Metabolic and Innate Immune Cues Merge into a Specific Inflammatory Response via the UPR.

Cell (2019-04-30)
Denis A Mogilenko, Joel T Haas, Laurent L'homme, Sébastien Fleury, Sandrine Quemener, Matthieu Levavasseur, Coralie Becquart, Julien Wartelle, Alexandra Bogomolova, Laurent Pineau, Olivier Molendi-Coste, Steve Lancel, Hélène Dehondt, Celine Gheeraert, Aurelie Melchior, Cédric Dewas, Artemii Nikitin, Samuel Pic, Nabil Rabhi, Jean-Sébastien Annicotte, Seiichi Oyadomari, Talia Velasco-Hernandez, Jörg Cammenga, Marc Foretz, Benoit Viollet, Milica Vukovic, Arnaud Villacreces, Kamil Kranc, Peter Carmeliet, Guillemette Marot, Alexis Boulter, Simon Tavernier, Luciana Berod, Maria P Longhi, Christophe Paget, Sophie Janssens, Delphine Staumont-Sallé, Ezra Aksoy, Bart Staels, David Dombrowicz
ABSTRACT

Innate immune responses are intricately linked with intracellular metabolism of myeloid cells.
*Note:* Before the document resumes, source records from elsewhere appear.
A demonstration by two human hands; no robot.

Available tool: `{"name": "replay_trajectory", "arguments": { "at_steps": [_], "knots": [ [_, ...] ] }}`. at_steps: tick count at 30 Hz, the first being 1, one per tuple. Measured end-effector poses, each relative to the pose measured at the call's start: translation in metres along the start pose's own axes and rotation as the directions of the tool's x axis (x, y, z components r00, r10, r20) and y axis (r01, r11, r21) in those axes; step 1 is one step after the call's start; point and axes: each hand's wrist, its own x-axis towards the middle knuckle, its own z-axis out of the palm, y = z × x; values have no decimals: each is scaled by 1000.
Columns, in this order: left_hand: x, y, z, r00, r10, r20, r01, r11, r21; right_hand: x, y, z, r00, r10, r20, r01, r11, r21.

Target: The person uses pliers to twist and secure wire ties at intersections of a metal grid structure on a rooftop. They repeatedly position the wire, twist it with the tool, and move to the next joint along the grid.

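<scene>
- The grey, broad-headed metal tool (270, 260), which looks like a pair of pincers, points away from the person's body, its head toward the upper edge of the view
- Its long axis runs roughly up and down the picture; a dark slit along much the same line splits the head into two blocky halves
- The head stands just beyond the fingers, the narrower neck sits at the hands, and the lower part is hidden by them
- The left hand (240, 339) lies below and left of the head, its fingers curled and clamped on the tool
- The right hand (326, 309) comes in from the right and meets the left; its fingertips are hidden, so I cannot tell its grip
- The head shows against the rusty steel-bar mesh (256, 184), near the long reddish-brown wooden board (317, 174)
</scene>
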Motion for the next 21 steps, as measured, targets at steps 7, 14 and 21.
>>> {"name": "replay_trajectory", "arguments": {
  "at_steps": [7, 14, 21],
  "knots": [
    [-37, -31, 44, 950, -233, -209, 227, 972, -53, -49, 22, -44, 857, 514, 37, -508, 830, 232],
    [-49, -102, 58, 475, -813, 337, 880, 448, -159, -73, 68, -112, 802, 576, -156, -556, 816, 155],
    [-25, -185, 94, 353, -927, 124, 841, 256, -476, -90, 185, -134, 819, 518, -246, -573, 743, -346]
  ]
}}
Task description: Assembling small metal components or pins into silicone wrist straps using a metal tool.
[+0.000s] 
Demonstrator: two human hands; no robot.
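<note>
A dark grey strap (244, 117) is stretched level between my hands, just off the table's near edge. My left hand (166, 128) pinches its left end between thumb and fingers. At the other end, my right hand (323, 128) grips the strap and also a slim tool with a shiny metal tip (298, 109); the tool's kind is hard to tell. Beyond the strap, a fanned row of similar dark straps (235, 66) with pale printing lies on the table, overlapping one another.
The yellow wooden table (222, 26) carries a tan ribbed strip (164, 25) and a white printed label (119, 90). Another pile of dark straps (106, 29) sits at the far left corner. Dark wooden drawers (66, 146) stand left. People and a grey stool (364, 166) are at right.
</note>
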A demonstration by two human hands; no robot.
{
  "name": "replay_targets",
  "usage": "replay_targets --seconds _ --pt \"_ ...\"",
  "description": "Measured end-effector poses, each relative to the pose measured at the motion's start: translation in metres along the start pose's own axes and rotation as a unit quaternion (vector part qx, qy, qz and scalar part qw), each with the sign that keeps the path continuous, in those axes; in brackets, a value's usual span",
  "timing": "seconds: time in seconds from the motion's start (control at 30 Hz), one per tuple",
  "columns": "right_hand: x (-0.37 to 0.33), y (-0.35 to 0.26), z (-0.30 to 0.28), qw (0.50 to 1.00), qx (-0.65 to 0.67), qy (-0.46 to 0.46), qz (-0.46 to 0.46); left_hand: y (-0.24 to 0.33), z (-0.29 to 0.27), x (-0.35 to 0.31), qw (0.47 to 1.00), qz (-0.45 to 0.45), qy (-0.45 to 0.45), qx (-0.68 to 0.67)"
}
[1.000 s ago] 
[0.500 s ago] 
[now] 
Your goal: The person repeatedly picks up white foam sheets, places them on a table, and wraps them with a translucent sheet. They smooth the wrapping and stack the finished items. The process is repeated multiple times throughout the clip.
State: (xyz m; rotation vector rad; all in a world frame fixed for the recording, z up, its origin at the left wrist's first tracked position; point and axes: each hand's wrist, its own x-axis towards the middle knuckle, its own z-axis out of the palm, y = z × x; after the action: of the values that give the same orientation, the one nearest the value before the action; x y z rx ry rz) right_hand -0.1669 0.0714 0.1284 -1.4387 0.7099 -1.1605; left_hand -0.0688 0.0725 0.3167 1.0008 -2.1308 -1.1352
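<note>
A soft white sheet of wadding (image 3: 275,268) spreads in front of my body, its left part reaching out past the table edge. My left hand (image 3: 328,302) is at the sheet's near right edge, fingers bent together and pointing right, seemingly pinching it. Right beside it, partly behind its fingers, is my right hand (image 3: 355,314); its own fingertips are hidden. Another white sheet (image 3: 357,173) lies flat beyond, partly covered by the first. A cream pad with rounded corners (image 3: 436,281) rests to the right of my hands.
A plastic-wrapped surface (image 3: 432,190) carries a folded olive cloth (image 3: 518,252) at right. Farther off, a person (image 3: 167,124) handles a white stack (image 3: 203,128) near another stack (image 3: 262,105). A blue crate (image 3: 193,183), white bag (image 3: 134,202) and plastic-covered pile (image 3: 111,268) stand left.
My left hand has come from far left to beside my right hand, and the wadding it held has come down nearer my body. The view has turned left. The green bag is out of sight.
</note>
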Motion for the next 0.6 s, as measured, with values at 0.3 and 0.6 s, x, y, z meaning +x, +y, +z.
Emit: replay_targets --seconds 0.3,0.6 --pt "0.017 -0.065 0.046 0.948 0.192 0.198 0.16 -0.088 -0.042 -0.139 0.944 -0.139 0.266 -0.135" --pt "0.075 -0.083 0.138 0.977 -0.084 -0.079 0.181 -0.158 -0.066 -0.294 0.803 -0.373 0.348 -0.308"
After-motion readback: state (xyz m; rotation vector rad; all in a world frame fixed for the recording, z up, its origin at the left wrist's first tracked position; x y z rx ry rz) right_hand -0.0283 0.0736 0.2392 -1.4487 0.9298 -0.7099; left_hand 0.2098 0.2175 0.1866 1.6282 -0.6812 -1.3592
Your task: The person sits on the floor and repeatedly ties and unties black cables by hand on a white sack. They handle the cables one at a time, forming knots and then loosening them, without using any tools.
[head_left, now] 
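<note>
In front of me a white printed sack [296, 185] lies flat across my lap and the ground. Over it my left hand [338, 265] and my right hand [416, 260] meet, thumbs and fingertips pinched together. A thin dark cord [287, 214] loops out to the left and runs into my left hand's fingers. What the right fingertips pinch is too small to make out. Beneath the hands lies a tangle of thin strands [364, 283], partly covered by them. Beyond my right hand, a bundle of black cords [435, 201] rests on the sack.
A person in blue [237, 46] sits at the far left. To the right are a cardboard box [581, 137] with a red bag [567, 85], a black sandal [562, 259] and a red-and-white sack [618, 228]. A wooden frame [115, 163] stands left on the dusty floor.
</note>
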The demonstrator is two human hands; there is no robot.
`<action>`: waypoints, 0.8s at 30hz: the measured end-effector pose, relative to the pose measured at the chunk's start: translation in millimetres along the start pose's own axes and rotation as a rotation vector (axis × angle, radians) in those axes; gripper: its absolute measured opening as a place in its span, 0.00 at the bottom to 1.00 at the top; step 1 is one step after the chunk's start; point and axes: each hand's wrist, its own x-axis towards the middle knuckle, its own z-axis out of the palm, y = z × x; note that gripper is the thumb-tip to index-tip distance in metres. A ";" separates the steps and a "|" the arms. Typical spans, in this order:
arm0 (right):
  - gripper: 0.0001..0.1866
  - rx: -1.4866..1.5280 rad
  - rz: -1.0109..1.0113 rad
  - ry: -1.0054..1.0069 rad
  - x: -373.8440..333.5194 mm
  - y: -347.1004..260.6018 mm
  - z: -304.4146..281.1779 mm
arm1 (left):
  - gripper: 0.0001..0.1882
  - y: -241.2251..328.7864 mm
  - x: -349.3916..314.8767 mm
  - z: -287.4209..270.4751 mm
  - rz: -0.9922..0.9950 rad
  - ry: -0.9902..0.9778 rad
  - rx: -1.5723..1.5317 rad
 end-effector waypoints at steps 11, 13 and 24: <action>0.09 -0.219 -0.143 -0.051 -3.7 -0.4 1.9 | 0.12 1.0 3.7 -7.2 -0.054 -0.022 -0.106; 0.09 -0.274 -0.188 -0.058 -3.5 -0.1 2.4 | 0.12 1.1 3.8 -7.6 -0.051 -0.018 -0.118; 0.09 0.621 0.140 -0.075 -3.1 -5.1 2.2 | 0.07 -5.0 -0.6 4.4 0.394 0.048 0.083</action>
Toll-like receptor (TLR) stimulation shifts intracellular metabolism toward glycolysis, while anti-inflammatory signals depend on enhanced mitochondrial respiration. How exogenous metabolic signals affect the immune response is unknown. We demonstrate that TLR-dependent responses of dendritic cells (DCs) are exacerbated by a high-fatty-acid (FA) metabolic environment. FAs suppress the TLR-induced hexokinase activity and perturb tricarboxylic acid cycle metabolism. These metabolic changes enhance mitochondrial reactive oxygen species (mtROS) production and, in turn, the unfolded protein response (UPR), leading to a distinct transcriptomic signature with IL-23 as hallmark. Interestingly, chemical or genetic suppression of glycolysis was sufficient to induce this specific immune response. Conversely, reducing mtROS production or DC-specific deficiency in XBP1 attenuated IL-23 expression and skin inflammation in an IL-23-dependent model of psoriasis. Thus, fine-tuning of innate immunity depends on optimization of metabolic demands and minimization of mtROS-induced UPR.